Data excerpt -
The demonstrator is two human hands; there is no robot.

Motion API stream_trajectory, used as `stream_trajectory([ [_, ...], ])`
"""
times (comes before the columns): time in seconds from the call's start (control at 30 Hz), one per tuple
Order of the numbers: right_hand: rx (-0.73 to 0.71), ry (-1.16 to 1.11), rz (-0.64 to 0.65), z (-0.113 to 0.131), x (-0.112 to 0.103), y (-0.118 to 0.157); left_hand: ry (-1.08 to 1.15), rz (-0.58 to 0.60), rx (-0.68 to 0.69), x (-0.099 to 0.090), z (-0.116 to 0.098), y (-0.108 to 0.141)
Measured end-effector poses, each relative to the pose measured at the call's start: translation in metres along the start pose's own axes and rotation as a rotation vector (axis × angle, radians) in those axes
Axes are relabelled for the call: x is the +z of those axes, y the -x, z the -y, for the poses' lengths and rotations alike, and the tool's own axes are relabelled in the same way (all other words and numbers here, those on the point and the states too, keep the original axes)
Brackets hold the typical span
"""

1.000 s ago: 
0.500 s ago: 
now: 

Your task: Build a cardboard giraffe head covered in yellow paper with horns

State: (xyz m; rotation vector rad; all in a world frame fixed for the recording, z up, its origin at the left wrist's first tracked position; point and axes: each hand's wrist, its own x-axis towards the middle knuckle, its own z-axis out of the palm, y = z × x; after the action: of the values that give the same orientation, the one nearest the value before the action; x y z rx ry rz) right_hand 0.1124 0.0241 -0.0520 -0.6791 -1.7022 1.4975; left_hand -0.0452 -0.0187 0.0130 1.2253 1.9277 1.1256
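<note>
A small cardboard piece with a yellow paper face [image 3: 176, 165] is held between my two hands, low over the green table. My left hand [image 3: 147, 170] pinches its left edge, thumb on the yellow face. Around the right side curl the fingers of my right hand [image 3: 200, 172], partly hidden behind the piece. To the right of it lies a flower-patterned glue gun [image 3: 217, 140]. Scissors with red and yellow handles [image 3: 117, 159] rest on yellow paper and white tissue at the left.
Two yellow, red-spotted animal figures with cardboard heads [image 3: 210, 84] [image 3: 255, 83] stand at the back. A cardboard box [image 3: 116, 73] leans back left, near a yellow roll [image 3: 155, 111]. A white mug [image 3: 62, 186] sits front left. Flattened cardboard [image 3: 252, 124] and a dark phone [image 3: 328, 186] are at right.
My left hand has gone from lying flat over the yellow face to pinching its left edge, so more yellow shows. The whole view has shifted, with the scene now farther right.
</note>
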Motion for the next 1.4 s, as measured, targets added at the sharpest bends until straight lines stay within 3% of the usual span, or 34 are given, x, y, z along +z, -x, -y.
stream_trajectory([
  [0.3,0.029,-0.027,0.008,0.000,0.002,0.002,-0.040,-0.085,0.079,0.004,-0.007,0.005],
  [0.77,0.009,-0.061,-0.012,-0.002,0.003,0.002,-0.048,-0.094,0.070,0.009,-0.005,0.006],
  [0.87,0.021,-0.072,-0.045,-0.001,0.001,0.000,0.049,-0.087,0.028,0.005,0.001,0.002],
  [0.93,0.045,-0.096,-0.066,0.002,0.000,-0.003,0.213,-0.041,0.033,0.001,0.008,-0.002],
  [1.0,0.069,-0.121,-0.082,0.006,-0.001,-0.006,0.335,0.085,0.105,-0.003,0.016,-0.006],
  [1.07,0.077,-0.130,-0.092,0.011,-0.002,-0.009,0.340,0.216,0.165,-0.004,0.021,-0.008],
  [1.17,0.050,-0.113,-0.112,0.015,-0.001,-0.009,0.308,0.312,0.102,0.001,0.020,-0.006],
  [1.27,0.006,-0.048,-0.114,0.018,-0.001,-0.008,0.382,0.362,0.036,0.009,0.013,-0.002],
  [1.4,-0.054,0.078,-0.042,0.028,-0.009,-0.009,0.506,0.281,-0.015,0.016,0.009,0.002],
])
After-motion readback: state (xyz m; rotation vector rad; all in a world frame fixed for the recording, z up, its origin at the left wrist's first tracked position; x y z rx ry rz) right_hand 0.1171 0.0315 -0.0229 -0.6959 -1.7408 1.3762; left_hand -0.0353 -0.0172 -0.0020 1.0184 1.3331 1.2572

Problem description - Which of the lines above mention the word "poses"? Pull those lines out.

Solution -
Measured end-effector poses, each relative to the pose measured at the call's start: translation in metres along the start pose's own axes and rotation as a rotation vector (axis × angle, radians) in those axes
Axes are relabelled for the call: x is the +z of those axes, y the -x, z the -y, for the poses' lengths and rotations alike, and the tool's own axes are relabelled in the same way (all other words and numbers here, those on the point and the states too, keep the original axes)

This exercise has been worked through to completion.